The future of work isn't just using AI as a tool, but managing it. Greg Brockman describes a paradigm where users act as high-level overseers, setting goals for a "fleet of agents" that handle the low-level execution, abstracting away details like clicking buttons or writing specific formulas.

The new paradigm for knowledge workers isn't about using AI as a tool, but as a team of digital employees. The worker's role evolves into that of a manager, assigning tasks and reviewing the output of autonomous AI agents, similar to managing freelancers.

Instead of repeatedly performing tasks, knowledge workers will train AI agents by creating "evals"—data sets that teach the AI how to handle specific workflows. This fundamental shift means the economy will transition from paying for human execution to paying for human training data.

The adoption of powerful AI agents will fundamentally shift knowledge work. Instead of executing tasks, humans will be responsible for directing agents, providing crucial context, managing escalations, and coordinating between different AI systems. The primary job will evolve from 'doing' to 'managing and guiding'.

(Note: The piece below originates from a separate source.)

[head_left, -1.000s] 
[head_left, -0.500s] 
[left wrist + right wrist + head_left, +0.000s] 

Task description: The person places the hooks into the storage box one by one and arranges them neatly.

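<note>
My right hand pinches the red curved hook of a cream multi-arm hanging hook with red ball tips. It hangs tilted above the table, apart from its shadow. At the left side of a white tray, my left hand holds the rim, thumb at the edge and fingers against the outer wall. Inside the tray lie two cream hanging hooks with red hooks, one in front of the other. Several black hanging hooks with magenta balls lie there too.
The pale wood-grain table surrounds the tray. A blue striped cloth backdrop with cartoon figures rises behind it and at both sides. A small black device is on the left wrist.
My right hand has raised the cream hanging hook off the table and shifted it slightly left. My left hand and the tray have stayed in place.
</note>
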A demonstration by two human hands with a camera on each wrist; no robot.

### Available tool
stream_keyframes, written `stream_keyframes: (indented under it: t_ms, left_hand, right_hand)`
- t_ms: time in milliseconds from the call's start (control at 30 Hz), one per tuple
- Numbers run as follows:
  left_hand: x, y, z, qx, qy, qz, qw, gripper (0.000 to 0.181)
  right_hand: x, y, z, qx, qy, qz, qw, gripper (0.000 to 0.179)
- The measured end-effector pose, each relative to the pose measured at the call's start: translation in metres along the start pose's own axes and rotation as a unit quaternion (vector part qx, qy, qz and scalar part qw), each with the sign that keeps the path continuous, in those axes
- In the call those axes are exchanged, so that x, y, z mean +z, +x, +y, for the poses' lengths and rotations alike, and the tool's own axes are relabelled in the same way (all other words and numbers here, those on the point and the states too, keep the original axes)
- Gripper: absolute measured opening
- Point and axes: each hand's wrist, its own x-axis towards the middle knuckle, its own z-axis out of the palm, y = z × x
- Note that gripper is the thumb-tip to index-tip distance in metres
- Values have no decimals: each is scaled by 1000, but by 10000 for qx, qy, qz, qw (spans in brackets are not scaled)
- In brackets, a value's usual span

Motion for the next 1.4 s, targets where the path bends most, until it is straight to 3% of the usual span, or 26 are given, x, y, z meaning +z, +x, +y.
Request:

Early AI interaction was a back-and-forth 'co-intelligence' model. The rise of sophisticated AI agents means we now delegate entire complex tasks, sometimes hours of human work, to AI systems. This changes the required skill set from conversational prompting to strategic management and oversight of AI workers.

Knowledge work will shift from performing repetitive tasks to teaching AI agents how to do them. Workers will identify agent mistakes and turn them into reinforcement learning (RL) environments, creating a high-leverage, fixed-cost asset similar to software.

The evolution of AI has shifted the required skill set from simply writing prompts to managing, educating, and delegating complex workflows to autonomous agents. This new role orchestrates teams of AI 'replicants' to achieve business outcomes with massive leverage.